# [SOLVED] Turn On Wireless Capability



## Ageclipsegt (Jan 11, 2007)

Saw another thread like this but it was already marked "Solved" so I made my own. Basically, my sister's new laptop won't find wireless networks, however I was able to easily set up a dial-up connection.

Same issue as the guy in THIS thread.


I'll answer the question already posted by johnwill:

"Hold the Windows key and press R, then type devmgmt.msc

Please respond to all the following steps.

1. Under Network adapters, please tell me all the devices listed.
*Marvell TOPDOG (TM) PCI-Express 802.11n Wireless (EC85)
Realtek RTL8101 Family PCI-E Fast Ethernet NIC (NDIS 6.0)
*
2. Are there any devices under Network adapters that have a red x displayed?
*No.*

3. Also, are there any devices anywhere in the Device Manager display with yellow ? or ! displayed?
*No.*"



To give more information, as you can see this laptop has the new wireless-N technology, however, most wireless routers are still b/g based (like mine). Would this be causing the issue? I should hope that N is backward compatible with the older b/g wireless routers.

Basically, the wireless switch on the laptop is set to ON, and I also did the FN+F2 trick, and the blue wireless light is ON as well, so I've ruled that out.

Here is some more information on the computer just in case:

Gateway M-6755
Intel Core 2 Duo T5450 @ 1.66GHz
3062 MB RAM
32-bit Vista Home Premium
Mobile Intel 965 Express Chipset Family
Marvell TOPDOG PCI-Express 802.11n Wireless

Help with this would be greatly appreciated.


----------



## Ageclipsegt (Jan 11, 2007)

*Re: Turn On Wireless Capability*

Well, for some reason I can't figure out how to edit my original post to include more information :4-dontkno I hope someone can explain that to me...


Anyhow, I went into the laptop's BIOS and into the Advanced tab with the I/O Device Configuration. I set the Internal WLAN Power State to "On" instead of "Restore". Not sure if this is going to change anything but I did it anyway. If this will cause problems, tell me now and I'll change it back.

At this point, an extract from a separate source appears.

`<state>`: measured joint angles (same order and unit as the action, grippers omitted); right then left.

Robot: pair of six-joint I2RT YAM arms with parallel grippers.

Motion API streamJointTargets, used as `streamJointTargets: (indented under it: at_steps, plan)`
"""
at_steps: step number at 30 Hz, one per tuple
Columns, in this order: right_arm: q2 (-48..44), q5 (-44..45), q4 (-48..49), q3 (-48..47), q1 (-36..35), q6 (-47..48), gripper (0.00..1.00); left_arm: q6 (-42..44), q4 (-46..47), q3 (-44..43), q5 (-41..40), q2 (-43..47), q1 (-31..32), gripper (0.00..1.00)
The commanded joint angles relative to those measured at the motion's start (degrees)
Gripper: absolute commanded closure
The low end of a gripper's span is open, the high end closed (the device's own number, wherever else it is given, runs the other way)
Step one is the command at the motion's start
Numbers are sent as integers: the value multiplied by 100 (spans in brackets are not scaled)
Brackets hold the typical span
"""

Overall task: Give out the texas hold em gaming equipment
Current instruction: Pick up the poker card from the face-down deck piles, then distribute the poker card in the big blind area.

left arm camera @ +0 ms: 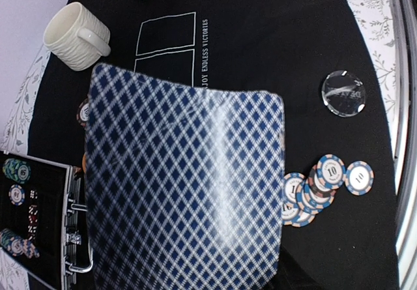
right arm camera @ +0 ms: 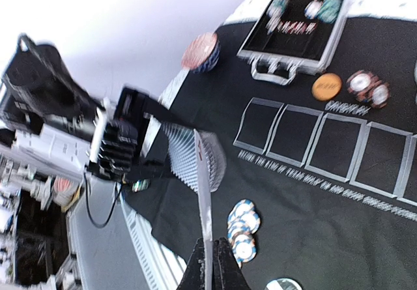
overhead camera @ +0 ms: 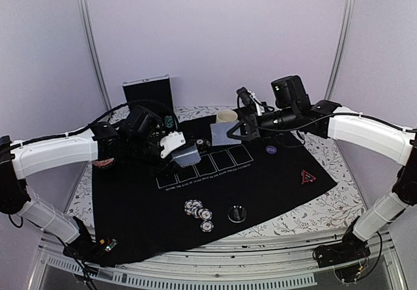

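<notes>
My left gripper [overhead camera: 177, 148] is shut on a deck of blue-checked playing cards [overhead camera: 189, 154] above the left of the black mat [overhead camera: 273, 186]. The deck's back [left arm camera: 186, 186] fills the left wrist view and hides the fingers. My right gripper [overhead camera: 239, 131] is shut on one playing card [overhead camera: 221, 132], held above the mat's back middle. In the right wrist view this card [right arm camera: 203, 192] stands edge-on between the fingertips [right arm camera: 220, 270]. Striped poker chips [overhead camera: 199, 213] lie at the mat's front, beside a dark disc [overhead camera: 237, 213]. A purple disc [overhead camera: 272, 150] and a red-edged triangle [overhead camera: 306, 177] lie at the right.
A cream mug [overhead camera: 226, 116] stands at the back of the mat, just behind the held card. An open chip case [overhead camera: 147, 93] stands at the back left. An orange disc [right arm camera: 326, 86] and more chips [right arm camera: 368, 89] lie near the case [right arm camera: 296, 26]. Printed card boxes [overhead camera: 205, 164] cross the mat's middle.
</notes>
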<state>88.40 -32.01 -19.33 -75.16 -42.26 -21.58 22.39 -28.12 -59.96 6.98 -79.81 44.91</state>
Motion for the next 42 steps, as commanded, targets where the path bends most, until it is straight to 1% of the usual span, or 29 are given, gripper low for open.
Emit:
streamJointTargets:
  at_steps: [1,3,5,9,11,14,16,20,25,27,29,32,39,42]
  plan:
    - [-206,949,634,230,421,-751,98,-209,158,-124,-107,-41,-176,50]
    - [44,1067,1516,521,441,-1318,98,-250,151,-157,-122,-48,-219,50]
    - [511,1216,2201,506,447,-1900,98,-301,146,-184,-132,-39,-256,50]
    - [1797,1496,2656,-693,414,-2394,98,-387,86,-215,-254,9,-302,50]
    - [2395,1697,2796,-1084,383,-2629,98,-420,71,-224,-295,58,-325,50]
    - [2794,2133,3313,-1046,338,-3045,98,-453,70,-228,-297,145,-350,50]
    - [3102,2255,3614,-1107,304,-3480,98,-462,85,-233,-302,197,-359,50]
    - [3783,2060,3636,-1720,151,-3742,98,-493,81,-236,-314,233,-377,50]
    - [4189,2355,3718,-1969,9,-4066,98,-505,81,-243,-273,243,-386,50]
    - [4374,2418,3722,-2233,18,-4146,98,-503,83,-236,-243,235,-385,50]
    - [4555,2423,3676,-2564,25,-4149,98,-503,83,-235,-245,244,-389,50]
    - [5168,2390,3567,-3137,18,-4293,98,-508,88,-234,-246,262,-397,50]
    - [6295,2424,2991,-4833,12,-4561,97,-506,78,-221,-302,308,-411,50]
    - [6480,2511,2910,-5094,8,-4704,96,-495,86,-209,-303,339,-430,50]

Also, both the Internal LAN and Wake On LAN Feature are Enabled in the BIOS.

Also, the router I have is a Linksys WRT54G, in case that clears anything else up.

Upon restart I tried to connect again and it gave me a message that it was on turned on, and I told it to turn it on and it attempted to repair the connection or something but still no go. "Windows cannot find any wireless networks in range of this computer."

Still not online.


----------



## Ageclipsegt (Jan 11, 2007)

*Re: Turn On Wireless Capability*

Also, I went to the gateway website to find an updated driver for the TOPDOG and I did find a newer version. The driver on the computer currently is version 1.0.2.0 for Vista, and I found a version 1.0.2.36 so hopefully if I install this (using my jump drive...) things may change.

Ok, new driver installed, pretty easy. SUCCESS!!!! It now recognizes the wireless networks! From here I should be able to enter the security key and be on my way.

Thanks TSF...:4-dontkno :grin:

For future reference, drivers for Gateway can be found HERE!!!


----------



## Ageclipsegt (Jan 11, 2007)

*Re: Turn On Wireless Capability*

Alright, well there is no problem detecting wireless signals now but I am not in the clear, there is still connectivity issues, and I've spent the last hour trying everything....I got on the router just fine via Ethernet cable but still not wireless!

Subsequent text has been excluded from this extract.